Por Agustín Laje
Alexis de Tocqueville fue, probablemente, el primer sociólogo de la
historia. Sus análisis sobre la sociedad democrática moderna, focalizados en
Estados Unidos y en Francia, derivaron en predicciones políticas que siguen
llamando la atención por su exactitud.
En su célebre La democracia en América de 1840, anotaba: “Si quiero imaginar bajo qué rasgos nuevos
podría producirse el despotismo en el mundo, veo una multitud innumerable de
hombres semejantes e iguales que giran sin descanso sobre sí mismos para
procurarse pequeños y vulgares placeres con los que llenan su alma […]. Por
encima de ellos se alza un poder inmenso y tutelar que se encarga por sí solo
de asegurar sus goces y de vigilar su suerte. Es absoluto, minucioso, regular,
previsor y benigno. Se parecería al poder paterno si, como él, tuviese por
objeto preparar a los hombres para la edad viril, pero, al contrario, no
intenta más que fijarlos irrevocablemente en la infancia. Quiere que los ciudadanos
gocen con tal de que solo piensen en gozar. Trabaja con gusto para su
felicidad, pero quiere ser su único agente y solo árbitro; se ocupa de su
seguridad, prevé y asegura sus necesidades, facilita sus placeres, dirige sus
principales asuntos, gobierna su industria, regula sus sucesiones, divide sus
herencias, ¿no puede quitarles por entero la dificultad de pensar y la pena de
vivir?”.
El universo cultural que Tocqueville estaba vaticinando aquí era,
principalmente, la sociedad capitalista bajo la tutela del Estado de bienestar
que aparecería recién un siglo más tarde. El ciudadano, bajo este poder
paternal que sobre él se erige, queda caracterizado como infante, aunque hoy
sería más exacto llamarlo “adolescente”, etapa de la vida inexistente en el momento
en que el pensador francés escribía.
En efecto, nuestra sociedad parece estar tocando el fin de la infancia y de
la adultez, al mismo tiempo. Y es que el fin de la una redunda en el fin de la
otra, porque entre ellas existe un lazo que fatalmente las anuda: un adulto es
adulto en la medida en que protege y tutela al niño, y un niño continúa siendo
niño en la medida en que no ingresa en las etapas preparativas para la adultez.

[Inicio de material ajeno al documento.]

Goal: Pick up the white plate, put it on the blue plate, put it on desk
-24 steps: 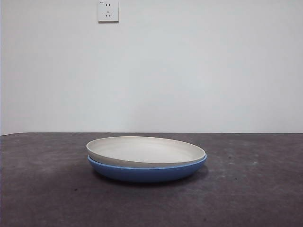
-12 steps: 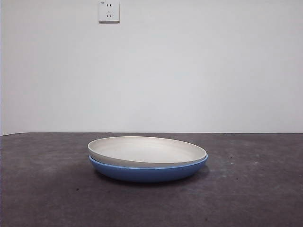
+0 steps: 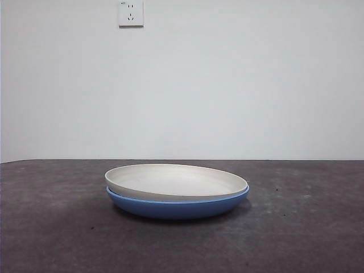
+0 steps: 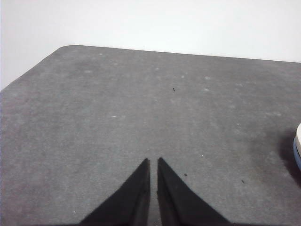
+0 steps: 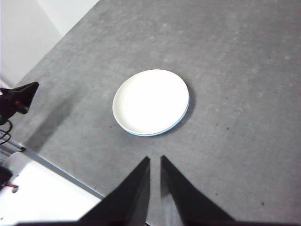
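Note:
The white plate [image 3: 176, 180] sits nested in the blue plate [image 3: 177, 207] on the desk [image 3: 307, 227], in the middle of the front view. In the right wrist view the white plate [image 5: 151, 101] is seen from high above, with a thin blue rim [image 5: 182, 116] showing at one side. My right gripper [image 5: 154, 158] is shut and empty, well above and apart from the plates. My left gripper [image 4: 153, 160] is shut and empty over bare desk; only the plates' edge [image 4: 298, 141] shows at that view's border. Neither gripper shows in the front view.
A wall socket [image 3: 131, 12] is on the white wall behind. The desk's rounded corner [image 4: 66, 48] shows in the left wrist view. The right wrist view shows the desk's edge [image 5: 56, 165], the other arm's dark tip [image 5: 19, 96] and pale floor beyond.

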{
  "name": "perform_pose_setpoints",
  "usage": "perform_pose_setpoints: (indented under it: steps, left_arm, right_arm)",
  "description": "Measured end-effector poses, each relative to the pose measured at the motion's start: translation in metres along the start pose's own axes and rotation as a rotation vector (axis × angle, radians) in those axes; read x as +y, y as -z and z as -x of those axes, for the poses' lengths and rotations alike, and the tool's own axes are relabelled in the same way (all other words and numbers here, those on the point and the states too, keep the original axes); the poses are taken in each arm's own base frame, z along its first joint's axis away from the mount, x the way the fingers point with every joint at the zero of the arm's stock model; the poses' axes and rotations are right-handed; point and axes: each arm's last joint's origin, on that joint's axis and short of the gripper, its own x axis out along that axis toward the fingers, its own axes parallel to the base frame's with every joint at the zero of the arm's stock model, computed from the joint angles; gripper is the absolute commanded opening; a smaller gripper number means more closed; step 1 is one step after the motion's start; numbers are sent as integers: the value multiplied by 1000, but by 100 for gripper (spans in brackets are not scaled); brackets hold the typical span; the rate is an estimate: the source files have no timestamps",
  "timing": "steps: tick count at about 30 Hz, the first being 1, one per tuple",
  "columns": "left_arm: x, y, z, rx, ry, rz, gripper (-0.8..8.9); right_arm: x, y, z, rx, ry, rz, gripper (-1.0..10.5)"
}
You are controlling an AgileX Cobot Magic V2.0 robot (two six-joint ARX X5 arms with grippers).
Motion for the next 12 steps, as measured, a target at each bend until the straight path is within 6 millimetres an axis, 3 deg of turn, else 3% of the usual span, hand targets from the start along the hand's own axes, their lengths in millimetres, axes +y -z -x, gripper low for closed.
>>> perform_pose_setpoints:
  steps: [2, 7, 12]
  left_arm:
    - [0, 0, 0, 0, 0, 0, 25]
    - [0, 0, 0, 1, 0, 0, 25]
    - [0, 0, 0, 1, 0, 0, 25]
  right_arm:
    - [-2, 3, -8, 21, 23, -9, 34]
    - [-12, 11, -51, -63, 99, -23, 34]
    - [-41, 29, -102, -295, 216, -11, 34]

La adolescencia, precisamente como interludio preparativo, aparece en este
nuevo contexto como síntesis dialéctica donde se desvanece el proceso de
crecimiento, transfigurando lo que era transición crítica en condición
permanente: adulto en su independencia e infantil en su responsabilidad.
En la sociedad adolescente los niños se apresuran en ser adolescentes y los
adultos se esfuerzan por no dejar de serlo. Alain Finkielkraut ha aseverado
en La derrota del pensamiento que esta inversión es “la
revolución cultural de la época posmoderna”. El adolescente no es un infante en
la medida en que se adjudica derechos (con notable prepotencia), pero tampoco
es un adulto toda vez que descarta responsabilidades y obligaciones (con una no
menos notable desaprensión). La sociedad adolescente es, pues, tan demandante
como manipulable: sus ciudadanos maquillan con caprichos, llantos y pataleos la
debilidad de la que verdaderamente están constituidos.
Y es que si algo caracteriza al adolescente, eso es, desde luego, lo
precario de su identidad. En la adolescencia no hay nada fijo: quien se piensa
que se es en un momento determinado puede bruscamente cambiar al minuto
siguiente; las opiniones varían, como las modas en indumentaria, ya no
anualmente sino semanalmente, corriendo su propia cola en cada “trending
topic”, y las redes sociales se han vuelto agencias unipersonales de modelaje;
la música permuta caras bonitas que cantan siempre e inadvertidamente las
mismas tres notas (el llamado “millennial whoop”); el desplazamiento deviene en
actividad constante para aquellos que no tienen dónde ir porque no se
encuentran en ningún lado; los vínculos afectivos se desgarran con facilidad;
las creencias van y vienen, y los valores suponen una palabra de infrecuente
utilización y menos utilidad. ¿Existe sujeto más manipulable que el que vive
bajo el dictado de dichas condiciones?